Before coming there, I thought after graduation I will continue to do great things, contribute to the country, doing cool internship or getting a job offer in a prestigious institution. Here I am, I am doing exactly what I could've been doing without a degree from Oxford.
So, what's the point of all those nights and days?
Was that just a short escape? It's not that I wasn't trying because I did.
I remember one of my friends who currently working in London called me and she said, "Where's your ambition?"
the exact question I've been asking to myself lately. I do really want to work abroad, I want to do a PhD, I want to continue whatever it is that makes me alive, instead of just staying at the hospital.
Suddenly, I feel.. small? Does it really matter at all?
I feel like there are so many things going on in my head, and I just want to pour it out. I used to be a poet, but it just feels like I can't write poems anymore. I just feel lost.
I think this is why you shouldn't limit yourself and make those stupid 5-year plans, including deciding for yourself that you have to be a cardiologist when you're not even sure whether you like practising medicine or not.

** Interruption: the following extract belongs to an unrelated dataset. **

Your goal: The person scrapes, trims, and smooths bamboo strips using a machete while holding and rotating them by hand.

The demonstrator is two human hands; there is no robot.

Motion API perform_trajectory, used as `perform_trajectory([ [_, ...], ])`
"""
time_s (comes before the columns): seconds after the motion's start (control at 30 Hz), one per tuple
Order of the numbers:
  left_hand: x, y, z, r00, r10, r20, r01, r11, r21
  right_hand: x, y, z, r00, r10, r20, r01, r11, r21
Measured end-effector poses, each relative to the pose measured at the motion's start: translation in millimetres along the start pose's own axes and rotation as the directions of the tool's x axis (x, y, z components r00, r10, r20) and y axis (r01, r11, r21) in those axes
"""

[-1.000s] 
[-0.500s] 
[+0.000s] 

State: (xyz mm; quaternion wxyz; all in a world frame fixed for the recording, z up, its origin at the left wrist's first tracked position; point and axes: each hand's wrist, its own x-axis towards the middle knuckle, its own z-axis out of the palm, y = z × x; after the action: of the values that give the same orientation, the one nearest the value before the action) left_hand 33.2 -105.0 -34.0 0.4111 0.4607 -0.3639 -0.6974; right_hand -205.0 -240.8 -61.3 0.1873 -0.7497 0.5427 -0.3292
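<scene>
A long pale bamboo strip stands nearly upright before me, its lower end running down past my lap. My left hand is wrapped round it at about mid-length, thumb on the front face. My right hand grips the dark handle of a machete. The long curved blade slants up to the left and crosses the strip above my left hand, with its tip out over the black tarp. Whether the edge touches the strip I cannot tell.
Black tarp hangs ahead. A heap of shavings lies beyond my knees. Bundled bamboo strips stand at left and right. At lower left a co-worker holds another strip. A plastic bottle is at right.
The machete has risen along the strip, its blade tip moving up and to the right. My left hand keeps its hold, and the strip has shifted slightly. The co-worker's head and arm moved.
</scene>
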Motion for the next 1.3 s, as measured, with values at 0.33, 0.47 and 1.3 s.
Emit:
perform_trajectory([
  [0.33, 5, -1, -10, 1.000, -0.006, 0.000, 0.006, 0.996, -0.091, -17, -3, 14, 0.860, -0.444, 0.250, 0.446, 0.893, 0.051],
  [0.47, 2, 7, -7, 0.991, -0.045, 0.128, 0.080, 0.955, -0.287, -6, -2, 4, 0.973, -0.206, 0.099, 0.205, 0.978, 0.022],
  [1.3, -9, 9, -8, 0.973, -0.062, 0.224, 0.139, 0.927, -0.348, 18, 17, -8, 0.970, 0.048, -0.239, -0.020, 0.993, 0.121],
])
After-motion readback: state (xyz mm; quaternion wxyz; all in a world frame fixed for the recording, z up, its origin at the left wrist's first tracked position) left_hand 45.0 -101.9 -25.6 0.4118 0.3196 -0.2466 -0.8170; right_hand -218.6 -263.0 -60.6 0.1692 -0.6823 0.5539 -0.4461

Maybe I will visit this post again once I'm more calm and reflective. Once I know the "meaning" behind these delays. But for now, I just want to admit that life has been very very slow. or maybe I'm just bored.
another honest truth, in the time like this, I really wish I could have someone that I can talk to. someone that will pat me in the back and make sure that everything will be okay again tomorrow. to enjoy life as it is.
Anyway, I gotta go for a night shift at the hospital.
the anxiety never gets better, no matter how many nights I spend as a night-shifter. I don't feel like I belong to practice.